We reported in November’s Newsletter than the Home Office was increasing the number of immigration centres to house asylum seekers: two mothballed detention centres (in Oxfordshire and Hampshire) are to be reopened next year. Manston detention centre on a former RAF base in Kent has hit the headlines. Built to house 1,600 asylum seekers for a few days’ assessment before they were sent to hotels and hostels around the UK, in early November it was holding around 4,000 and has now been emptied after reports of appalling conditions, outbreaks of diphtheria, norovirus and scabies, and the death of a resident from diphtheria. The government are now facing a judicial review over the conditions and there are likely to be legal claims for damages by asylum seekers held there.

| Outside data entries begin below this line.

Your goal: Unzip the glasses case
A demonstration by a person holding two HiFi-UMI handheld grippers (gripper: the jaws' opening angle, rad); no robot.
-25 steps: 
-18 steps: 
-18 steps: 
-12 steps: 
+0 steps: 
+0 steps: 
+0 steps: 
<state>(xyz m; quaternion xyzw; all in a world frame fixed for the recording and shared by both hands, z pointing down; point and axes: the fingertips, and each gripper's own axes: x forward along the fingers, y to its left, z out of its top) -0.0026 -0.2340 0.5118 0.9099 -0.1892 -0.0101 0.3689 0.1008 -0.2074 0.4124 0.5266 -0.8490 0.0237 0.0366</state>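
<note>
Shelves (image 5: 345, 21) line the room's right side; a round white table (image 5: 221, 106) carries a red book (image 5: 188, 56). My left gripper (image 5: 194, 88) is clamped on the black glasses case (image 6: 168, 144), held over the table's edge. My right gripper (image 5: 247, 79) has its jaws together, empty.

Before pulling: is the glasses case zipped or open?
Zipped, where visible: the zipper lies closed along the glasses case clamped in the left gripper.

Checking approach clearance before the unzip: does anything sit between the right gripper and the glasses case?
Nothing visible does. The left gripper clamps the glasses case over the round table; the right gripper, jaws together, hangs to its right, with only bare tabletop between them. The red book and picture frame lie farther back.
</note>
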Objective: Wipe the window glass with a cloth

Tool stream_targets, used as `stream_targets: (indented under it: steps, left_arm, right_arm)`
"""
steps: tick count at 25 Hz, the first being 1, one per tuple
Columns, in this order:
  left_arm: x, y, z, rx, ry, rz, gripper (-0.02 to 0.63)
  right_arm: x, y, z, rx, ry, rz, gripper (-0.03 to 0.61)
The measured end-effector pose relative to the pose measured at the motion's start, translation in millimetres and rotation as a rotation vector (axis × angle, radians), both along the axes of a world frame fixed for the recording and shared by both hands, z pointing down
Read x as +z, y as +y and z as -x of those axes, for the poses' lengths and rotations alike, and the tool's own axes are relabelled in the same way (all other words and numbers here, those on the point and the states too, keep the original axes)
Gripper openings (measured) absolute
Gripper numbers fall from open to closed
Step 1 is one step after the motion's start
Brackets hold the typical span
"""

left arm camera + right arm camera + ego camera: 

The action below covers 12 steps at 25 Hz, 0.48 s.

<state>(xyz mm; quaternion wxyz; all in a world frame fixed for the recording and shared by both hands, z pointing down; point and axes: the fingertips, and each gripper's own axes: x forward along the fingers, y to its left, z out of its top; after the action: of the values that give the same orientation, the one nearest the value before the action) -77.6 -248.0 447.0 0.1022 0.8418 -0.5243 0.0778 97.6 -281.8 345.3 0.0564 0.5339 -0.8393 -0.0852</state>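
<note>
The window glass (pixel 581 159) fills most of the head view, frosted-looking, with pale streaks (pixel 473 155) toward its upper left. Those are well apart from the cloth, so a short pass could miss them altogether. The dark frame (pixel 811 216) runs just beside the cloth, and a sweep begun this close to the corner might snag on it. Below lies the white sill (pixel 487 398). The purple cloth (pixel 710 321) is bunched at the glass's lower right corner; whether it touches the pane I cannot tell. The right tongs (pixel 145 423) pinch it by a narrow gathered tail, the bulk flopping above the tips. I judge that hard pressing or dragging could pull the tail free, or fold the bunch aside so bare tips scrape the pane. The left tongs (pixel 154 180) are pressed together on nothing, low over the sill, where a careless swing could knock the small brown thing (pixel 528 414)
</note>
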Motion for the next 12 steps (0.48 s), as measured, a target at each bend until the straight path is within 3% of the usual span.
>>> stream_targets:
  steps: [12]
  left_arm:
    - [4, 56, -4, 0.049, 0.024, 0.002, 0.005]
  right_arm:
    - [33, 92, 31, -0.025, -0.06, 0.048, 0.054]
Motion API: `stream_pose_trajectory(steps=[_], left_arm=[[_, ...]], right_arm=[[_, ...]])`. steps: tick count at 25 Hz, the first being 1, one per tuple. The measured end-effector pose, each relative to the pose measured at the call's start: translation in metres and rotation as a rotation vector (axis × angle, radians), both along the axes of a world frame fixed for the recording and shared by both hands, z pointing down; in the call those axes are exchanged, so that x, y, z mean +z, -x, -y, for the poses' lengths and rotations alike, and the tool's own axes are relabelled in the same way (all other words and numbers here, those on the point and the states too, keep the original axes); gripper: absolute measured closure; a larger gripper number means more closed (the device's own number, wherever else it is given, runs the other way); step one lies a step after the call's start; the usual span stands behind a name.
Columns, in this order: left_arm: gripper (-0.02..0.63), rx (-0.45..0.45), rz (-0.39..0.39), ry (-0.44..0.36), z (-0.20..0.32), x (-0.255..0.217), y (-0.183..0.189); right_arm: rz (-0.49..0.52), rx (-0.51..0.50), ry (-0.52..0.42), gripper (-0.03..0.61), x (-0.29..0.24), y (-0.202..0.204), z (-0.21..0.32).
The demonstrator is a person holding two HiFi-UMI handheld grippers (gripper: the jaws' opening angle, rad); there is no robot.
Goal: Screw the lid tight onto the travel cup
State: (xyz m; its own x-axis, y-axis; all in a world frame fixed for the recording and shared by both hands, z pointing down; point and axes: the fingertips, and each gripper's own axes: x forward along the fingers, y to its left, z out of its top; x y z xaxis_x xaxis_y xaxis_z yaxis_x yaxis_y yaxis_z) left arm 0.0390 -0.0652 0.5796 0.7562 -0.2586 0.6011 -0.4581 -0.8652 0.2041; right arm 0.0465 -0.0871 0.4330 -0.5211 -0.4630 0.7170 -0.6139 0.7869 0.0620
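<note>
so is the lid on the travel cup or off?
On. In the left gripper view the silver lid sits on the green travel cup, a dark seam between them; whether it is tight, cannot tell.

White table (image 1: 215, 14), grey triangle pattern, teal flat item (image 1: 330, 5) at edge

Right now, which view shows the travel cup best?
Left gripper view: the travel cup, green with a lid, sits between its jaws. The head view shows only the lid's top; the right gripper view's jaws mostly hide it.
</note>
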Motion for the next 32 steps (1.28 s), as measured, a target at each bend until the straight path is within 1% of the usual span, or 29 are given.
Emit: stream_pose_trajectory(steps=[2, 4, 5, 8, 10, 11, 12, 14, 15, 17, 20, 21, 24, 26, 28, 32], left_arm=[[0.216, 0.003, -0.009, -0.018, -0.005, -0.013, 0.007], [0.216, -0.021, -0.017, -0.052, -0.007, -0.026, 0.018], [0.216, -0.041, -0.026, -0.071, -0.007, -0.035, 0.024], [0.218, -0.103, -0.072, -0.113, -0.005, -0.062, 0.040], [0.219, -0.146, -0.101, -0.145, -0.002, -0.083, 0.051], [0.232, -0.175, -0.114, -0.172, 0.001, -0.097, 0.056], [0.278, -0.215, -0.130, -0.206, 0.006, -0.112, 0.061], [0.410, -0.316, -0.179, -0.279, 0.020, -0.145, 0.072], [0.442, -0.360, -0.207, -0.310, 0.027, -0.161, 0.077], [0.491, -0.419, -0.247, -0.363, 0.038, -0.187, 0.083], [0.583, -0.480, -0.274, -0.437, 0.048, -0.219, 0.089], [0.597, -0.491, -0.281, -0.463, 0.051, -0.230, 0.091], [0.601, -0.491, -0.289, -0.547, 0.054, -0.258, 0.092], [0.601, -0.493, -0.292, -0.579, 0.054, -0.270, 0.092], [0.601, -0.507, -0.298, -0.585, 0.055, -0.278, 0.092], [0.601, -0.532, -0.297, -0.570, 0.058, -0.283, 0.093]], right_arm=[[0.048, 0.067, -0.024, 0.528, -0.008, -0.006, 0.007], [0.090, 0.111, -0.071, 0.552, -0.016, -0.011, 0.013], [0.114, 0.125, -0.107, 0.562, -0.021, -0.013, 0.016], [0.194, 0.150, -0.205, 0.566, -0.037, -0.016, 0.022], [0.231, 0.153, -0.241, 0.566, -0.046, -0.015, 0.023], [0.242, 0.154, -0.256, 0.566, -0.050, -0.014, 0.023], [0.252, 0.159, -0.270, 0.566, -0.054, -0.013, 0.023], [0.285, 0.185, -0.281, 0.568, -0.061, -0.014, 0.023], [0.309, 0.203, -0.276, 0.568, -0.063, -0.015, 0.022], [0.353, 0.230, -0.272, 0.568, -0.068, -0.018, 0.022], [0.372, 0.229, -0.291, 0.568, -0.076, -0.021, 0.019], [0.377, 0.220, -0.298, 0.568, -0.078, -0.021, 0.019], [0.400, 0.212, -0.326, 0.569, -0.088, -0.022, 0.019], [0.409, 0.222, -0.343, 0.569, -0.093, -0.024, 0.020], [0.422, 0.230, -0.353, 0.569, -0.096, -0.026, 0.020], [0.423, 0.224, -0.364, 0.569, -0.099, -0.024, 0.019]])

The root problem is the glacial speed of processing of asylum seekers’ claims. Currently, around 140,000 are waiting and only four per cent of the claims of those who arrived last year have been processed. This huge backlog of migrants are living in hotels, hostels and temporary accommodation at a cost of at least £7mn a day. In an extraordinary admission, the Home Secretary admitted ‘the system is broken.’ She also said she would not prematurely release asylum seekers into local communities without anywhere to stay, before a group were dumped without accommodation at Victoria bus station. A number of local councils have also attempted – so far without success – to obtain injunctions in the High Court to prevent local hotels being taken over for asylum seekers without prior consultation.
More than 110 refugee charities have written to the Home Secretary calling for a more ‘kind and effective’ system for asylum seekers. Care4Calais, for example, has proposed an online screening process and issuing travel visas as a way of bringing refugees and asylum seekers to the UK safely and of ending the business model of people smugglers. It is worth noting in this context that only eight per cent of decided claims by small boat asylum seekers are refused.